The model trains on sampled transitions rather than only the latest trajectory.

For value learning, this works naturally because the loss is a supervised temporal difference loss.

For policy gradient methods, off-policy learning requires corrections or specialized objectives because the data may have been generated by an older policy.

AD only differentiates the loss constructed from the sampled batch. The statistical validity of using that batch belongs to the RL algorithm.

Common AD Pitfalls in RL

Reinforcement learning code often contains explicit graph boundaries.

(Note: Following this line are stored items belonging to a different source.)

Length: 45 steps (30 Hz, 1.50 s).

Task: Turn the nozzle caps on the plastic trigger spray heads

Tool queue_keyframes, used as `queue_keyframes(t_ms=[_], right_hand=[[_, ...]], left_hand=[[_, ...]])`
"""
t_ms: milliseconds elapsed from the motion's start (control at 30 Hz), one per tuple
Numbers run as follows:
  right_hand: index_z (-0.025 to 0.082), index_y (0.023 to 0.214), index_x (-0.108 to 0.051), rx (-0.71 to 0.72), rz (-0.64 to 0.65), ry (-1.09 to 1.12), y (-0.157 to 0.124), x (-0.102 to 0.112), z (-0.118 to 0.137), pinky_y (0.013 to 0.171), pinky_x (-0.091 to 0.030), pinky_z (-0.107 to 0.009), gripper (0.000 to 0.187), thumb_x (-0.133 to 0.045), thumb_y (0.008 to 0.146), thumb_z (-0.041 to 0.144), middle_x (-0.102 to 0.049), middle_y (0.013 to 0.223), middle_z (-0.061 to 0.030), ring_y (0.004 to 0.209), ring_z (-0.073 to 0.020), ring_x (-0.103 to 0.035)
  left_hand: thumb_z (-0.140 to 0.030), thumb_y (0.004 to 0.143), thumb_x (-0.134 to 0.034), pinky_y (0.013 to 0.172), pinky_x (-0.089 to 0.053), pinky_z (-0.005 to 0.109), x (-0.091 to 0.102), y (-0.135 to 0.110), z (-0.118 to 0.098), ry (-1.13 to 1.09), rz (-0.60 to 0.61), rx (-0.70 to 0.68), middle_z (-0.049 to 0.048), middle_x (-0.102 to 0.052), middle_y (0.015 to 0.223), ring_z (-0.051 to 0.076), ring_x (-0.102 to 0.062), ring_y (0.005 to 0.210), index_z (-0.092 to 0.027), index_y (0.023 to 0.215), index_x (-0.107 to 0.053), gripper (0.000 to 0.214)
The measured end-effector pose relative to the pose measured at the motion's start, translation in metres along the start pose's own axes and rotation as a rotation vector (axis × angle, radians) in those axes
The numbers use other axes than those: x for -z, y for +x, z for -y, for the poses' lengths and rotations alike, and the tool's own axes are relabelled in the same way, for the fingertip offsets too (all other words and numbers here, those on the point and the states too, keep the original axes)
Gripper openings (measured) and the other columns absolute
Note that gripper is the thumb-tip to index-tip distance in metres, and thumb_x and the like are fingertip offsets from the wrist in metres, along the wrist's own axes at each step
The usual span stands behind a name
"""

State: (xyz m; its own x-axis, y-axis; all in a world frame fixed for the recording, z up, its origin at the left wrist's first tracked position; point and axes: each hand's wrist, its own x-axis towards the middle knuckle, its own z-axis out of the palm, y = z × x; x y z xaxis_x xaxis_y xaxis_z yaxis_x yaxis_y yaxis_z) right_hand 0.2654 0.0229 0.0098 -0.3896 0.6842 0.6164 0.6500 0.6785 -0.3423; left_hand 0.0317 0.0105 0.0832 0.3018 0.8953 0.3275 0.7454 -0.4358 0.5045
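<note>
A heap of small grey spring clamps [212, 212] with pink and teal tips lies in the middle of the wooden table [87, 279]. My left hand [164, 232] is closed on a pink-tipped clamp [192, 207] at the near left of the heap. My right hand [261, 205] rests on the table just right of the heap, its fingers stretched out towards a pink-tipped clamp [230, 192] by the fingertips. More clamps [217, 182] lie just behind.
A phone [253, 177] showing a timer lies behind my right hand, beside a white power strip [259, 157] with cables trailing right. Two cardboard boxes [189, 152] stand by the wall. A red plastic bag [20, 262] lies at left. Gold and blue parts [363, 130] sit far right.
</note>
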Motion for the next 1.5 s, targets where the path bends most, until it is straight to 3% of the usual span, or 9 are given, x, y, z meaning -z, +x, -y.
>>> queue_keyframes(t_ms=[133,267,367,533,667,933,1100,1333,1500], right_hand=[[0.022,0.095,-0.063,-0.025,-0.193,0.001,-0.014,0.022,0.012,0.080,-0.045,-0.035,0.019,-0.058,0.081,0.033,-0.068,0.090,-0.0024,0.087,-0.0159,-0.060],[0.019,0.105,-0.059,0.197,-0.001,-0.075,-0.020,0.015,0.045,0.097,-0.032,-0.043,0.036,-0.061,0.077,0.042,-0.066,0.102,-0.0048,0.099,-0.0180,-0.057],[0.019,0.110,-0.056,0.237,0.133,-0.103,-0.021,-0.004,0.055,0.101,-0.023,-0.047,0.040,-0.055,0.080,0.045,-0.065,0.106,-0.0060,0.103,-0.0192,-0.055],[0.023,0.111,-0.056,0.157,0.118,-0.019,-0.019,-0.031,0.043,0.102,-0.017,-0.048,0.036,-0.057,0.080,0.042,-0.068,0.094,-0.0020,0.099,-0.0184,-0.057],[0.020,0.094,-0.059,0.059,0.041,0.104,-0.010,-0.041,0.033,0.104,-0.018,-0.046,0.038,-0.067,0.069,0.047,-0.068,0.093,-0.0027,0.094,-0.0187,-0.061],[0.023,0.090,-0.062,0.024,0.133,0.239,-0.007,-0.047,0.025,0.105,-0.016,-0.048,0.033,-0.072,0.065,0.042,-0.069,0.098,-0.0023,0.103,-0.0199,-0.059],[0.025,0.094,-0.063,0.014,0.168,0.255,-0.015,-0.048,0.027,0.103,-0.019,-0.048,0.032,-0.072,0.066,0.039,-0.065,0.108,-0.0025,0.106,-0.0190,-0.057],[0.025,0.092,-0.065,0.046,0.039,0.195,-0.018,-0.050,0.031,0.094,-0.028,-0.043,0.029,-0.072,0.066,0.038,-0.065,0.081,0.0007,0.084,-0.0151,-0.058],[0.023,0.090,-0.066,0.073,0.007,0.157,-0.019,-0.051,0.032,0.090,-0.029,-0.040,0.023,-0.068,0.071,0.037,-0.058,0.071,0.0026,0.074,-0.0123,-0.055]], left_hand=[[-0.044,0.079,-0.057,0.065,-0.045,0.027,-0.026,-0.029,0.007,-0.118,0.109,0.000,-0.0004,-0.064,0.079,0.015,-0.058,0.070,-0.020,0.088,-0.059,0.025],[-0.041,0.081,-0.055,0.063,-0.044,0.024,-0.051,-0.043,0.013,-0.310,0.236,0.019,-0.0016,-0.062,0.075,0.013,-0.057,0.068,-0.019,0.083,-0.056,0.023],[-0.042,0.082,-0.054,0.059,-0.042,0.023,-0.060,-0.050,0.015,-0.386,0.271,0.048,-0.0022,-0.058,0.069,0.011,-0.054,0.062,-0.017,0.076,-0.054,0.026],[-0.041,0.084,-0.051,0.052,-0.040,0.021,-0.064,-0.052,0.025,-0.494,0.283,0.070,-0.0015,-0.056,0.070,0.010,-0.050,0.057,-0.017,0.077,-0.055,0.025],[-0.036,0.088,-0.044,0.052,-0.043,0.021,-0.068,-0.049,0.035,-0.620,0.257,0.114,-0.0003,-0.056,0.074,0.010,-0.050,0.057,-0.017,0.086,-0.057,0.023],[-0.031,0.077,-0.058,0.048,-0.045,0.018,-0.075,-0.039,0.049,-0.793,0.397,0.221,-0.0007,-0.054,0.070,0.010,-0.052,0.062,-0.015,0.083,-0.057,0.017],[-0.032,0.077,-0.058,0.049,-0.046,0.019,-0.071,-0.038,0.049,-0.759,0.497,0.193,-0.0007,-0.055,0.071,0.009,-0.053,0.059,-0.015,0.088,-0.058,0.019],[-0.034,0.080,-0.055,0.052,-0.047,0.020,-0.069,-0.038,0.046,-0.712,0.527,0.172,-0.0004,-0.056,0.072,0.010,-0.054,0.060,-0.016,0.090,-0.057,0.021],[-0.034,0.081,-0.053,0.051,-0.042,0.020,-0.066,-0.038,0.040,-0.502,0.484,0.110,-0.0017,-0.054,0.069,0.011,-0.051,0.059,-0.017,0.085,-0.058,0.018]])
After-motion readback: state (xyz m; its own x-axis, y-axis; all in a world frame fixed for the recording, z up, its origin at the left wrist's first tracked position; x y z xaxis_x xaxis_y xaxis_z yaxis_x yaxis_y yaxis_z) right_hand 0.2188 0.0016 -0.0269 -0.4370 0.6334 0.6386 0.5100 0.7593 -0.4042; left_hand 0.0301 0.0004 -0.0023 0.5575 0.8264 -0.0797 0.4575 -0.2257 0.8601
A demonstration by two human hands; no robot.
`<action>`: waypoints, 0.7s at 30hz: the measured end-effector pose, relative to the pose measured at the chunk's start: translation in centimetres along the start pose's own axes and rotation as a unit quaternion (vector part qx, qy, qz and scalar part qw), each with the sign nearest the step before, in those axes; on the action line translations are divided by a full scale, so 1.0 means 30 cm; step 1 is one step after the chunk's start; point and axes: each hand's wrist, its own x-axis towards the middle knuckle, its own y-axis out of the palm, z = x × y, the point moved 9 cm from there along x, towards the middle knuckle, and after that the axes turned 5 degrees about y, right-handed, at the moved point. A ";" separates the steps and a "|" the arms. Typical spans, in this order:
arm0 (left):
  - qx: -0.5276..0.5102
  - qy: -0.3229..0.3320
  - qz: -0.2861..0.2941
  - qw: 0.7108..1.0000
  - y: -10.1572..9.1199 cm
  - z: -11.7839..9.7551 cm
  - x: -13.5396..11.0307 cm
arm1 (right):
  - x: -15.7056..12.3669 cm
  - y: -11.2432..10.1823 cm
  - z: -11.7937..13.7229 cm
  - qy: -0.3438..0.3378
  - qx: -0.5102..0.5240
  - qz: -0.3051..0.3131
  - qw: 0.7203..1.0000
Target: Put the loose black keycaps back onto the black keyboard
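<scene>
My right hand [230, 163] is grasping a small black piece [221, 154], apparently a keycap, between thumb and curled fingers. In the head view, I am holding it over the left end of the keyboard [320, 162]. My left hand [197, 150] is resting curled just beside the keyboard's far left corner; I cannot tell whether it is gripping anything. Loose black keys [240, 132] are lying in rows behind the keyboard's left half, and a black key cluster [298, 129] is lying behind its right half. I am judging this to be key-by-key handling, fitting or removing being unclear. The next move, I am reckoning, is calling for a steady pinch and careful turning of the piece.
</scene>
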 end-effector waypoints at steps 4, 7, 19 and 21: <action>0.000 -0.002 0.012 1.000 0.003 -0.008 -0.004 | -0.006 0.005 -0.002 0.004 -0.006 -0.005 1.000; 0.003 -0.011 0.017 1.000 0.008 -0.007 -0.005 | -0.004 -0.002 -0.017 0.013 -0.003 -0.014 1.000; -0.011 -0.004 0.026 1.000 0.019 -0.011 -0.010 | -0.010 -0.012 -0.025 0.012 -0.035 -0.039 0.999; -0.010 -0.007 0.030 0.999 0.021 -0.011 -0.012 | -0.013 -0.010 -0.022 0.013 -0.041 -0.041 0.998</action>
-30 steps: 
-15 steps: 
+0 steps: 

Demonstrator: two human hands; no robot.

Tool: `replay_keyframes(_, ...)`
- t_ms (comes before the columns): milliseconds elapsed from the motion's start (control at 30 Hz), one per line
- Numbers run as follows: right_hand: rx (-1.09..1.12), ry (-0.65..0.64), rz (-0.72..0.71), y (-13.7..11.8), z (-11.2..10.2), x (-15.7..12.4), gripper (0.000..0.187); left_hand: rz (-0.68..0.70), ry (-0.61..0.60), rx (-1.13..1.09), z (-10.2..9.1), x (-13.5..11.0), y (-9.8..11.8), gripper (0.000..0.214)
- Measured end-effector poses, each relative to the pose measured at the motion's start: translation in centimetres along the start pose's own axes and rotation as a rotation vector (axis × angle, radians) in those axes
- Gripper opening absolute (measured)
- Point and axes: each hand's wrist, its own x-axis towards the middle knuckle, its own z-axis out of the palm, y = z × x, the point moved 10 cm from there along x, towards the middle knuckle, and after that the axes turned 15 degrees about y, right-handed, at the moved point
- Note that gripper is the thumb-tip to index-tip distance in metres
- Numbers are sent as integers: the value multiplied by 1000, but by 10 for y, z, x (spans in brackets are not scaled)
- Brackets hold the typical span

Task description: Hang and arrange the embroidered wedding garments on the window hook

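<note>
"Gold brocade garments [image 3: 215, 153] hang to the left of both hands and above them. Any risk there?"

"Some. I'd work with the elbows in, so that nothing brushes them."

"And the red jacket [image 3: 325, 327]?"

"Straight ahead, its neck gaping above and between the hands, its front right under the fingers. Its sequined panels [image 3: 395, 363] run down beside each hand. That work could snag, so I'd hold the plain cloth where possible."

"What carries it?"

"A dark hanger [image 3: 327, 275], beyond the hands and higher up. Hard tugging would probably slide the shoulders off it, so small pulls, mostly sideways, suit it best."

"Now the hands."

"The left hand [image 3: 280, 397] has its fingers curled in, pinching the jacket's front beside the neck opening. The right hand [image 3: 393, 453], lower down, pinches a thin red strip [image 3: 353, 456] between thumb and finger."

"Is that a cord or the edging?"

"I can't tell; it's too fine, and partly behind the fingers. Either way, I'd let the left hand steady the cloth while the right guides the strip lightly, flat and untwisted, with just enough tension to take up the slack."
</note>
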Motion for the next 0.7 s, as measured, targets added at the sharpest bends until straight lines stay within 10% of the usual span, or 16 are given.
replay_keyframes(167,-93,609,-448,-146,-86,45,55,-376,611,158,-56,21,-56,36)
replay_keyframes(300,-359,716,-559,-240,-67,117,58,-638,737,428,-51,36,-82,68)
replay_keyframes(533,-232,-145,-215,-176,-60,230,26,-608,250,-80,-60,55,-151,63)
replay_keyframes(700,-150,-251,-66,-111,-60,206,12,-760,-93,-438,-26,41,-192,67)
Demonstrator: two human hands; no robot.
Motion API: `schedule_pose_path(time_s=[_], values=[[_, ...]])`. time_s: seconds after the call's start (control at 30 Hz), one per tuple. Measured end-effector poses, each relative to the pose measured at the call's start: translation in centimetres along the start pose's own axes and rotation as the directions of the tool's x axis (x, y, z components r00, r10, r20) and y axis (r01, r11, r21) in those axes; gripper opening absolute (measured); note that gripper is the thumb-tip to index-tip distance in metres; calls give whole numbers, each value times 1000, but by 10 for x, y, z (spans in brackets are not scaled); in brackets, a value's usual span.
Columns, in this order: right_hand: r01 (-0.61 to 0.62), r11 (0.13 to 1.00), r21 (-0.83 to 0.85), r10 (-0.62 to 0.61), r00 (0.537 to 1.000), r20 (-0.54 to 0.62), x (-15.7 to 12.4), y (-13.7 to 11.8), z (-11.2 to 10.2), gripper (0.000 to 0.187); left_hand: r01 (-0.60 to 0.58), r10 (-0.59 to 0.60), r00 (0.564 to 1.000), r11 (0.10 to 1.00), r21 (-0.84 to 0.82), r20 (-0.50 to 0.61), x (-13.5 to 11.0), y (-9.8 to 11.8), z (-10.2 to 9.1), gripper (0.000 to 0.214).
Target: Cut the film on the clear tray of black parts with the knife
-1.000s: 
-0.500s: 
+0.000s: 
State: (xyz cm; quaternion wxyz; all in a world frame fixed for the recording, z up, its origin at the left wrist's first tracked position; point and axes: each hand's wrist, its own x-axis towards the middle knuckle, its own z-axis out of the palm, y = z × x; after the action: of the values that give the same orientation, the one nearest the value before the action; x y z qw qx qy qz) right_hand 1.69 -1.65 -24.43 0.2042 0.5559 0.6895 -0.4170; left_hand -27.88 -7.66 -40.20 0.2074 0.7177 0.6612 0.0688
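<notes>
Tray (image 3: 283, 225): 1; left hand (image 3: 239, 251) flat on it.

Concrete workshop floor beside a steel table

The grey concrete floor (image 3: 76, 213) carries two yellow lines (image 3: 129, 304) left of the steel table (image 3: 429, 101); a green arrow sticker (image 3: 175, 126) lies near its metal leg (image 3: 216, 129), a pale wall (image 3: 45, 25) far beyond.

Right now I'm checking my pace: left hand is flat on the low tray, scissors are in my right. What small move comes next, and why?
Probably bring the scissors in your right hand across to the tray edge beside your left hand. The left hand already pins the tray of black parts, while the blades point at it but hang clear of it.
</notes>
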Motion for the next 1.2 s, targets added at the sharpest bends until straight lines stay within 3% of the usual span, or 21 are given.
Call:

Mistakes at these boundaries change the algorithm.

Returns and advantages are usually treated as constants in the policy loss. If they are computed by a learned value function, they may need to be detached when updating the actor.

Target Q-values are usually detached.

Sampled discrete actions are not differentiated as ordinary tensors.

Log probabilities must correspond to the action actually sampled.

Entropy bonuses should use the current policy distribution, not stale probabilities unless the algorithm requires them.

Environment state should not accidentally retain computation graphs across episodes unless differentiable simulation is intended.

These details matter because RL losses are often assembled manually.

AD Boundary in Reinforcement Learning

A clean RL implementation separates four layers:

policy/value networks:
    differentiable tensor programs

environment:
    transition and reward source

estimator:
    constructs policy, value, or model-based losses

AD engine:
    differentiates those losses with respect to selected parameters

Automatic differentiation does not turn reinforcement learning into ordinary supervised learning. It supplies reliable derivatives for the differentiable parts: policy logits, log probabilities, value predictions, entropy terms, differentiable dynamics, and model losses.

The RL algorithm defines the estimator. The AD system computes the derivative of that estimator.